Das Unternehmen habe sich darauf spezialisiert miniaturisierte Computer für ihre Kunden zu entwickeln. Man nenne diese Systeme auch Embedded Computer Technology (ECT), die als Hard- und Softwarelösung in die Maschinen und Geräte der Kunden integriert würden, um so die nötige Intelligenz der Steuersysteme zu erhalten. Die Zielmärkte seien Telekommunikation, Medizintechnik, Verkehrstechnik und der Industriesektor.

Embedded Computer würden ausschließlich direkt an die Industrie vertrieben, ein Händlernetz sei dazu nicht erforderlich.

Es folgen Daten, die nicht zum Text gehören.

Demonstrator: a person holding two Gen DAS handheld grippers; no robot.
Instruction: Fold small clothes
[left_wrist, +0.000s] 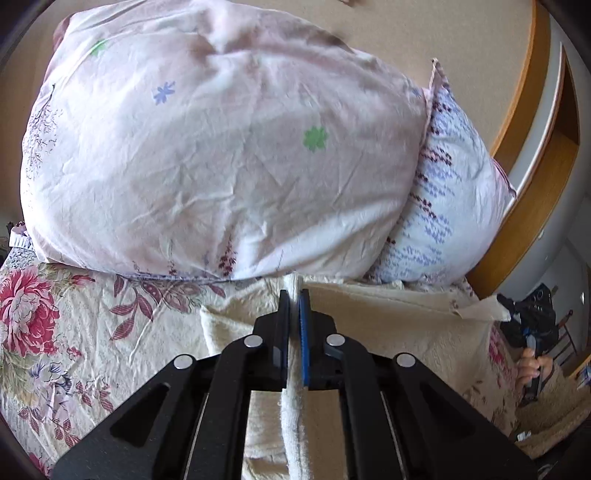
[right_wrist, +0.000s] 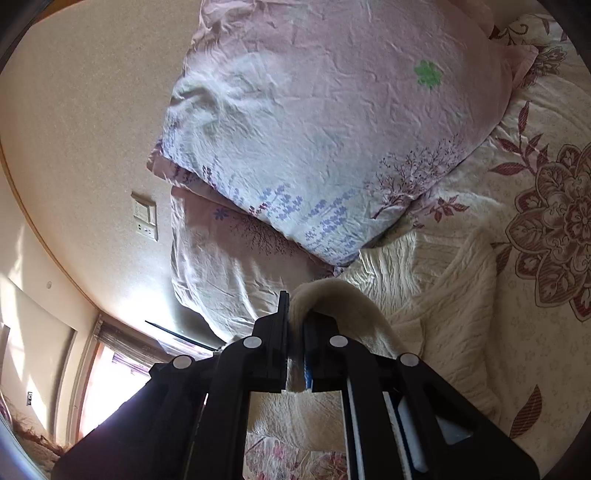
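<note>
Cream knit garment (left_wrist: 406, 332): only left view shows a hand (left_wrist: 530, 369).

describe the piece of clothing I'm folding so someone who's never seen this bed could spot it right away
On the floral bedspread, just below the two stacked pillows, lies a cream knitted garment. It is plain and unprinted, unlike the flowered bedding.

Ahead of my left gripper (left_wrist: 294, 295) the stacked pillows (left_wrist: 221, 155) block the way almost at once. To its left the floral bedspread (left_wrist: 74, 325) lies open. Past my right gripper (right_wrist: 294, 299), open bedspread lies right; left, pillows and wall (right_wrist: 74, 129) close in.
</note>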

Dies könne mit ein Grund sein, dass dieser Zweig zu den wachstumsstärksten der IT-Industrie zähle. Kontron gehöre zu den fünf größten Unternehmen dieser Branche und sei jetzt schon in Europa führend. Bis 2003 habe man sich zum Ziel gesetzt, in diesem stark frequentiertem Markt zum Weltmarktführer zu avancieren.

Kontron sei schon seit zwanzig Jahren tätig und genieße einen guten Ruf in der Branche. Die heutige Kontron sei aus dem Zusammenschluss der vier Firmen Teknor Inc., Boards AG, Teknor GmbH und Kontron Elektronik GmbH entstanden. Man notiere seit dem 6.April 2000 am Neuen Markt in Frankfurt. Nach der Emission hätten sie die Aktienmehrheit an der amerikanischen FieldWorks Inc. (OTC BB:FWRX) übernommen. Weiterhin sei eine 8%ige Beteiligung an der taiwanesischer TMC eingegangen worden. Im Juni sei Pep Modular Computer GmbH gefolgt und vor kurzem sei auch die Rotec Industrieautomation GmbH zu 100 Prozent akquiriert worden. Der Hunger sei am 18. September diesen Jahres mit der Aufnahme in den Index des NEMAX50 belohnt worden.

Bei einem Kurs von 123 Euro werde Kontron Embedded Computers mit einer Marktkapitalisierung von knapp 1,5 Milliarden Euro bewertet. Für 2001 werde von den Analysten ein Ergebnis von 1,40 Euro pro Aktie erwartet. Abgaben von Altaktionären würden wahrscheinlich in naher Zukunft nicht anstehen, da erst vor kurzem ein Block-Trade von einem Venture Capital-Geber zu einem institutionellen Anleger ausgeführt worden sei. Die Venture Capital Gesellschaft 3i halte immer noch 11 Prozent und habe sich bis zum Januar nächsten Jahres verpflichtet, keine weiteren Anteile zu veräußern.

Was die Analysten außerdem positiv stimme sei, dass das Unternehmen erst kürzlich seine eigenen Umsatz- und Ergebnisprognosen nach oben korrigiert habe. Die Einschätzung sei daher positiv. Langfristig orientierten Anlegern werde zum Kauf der Aktie geraten.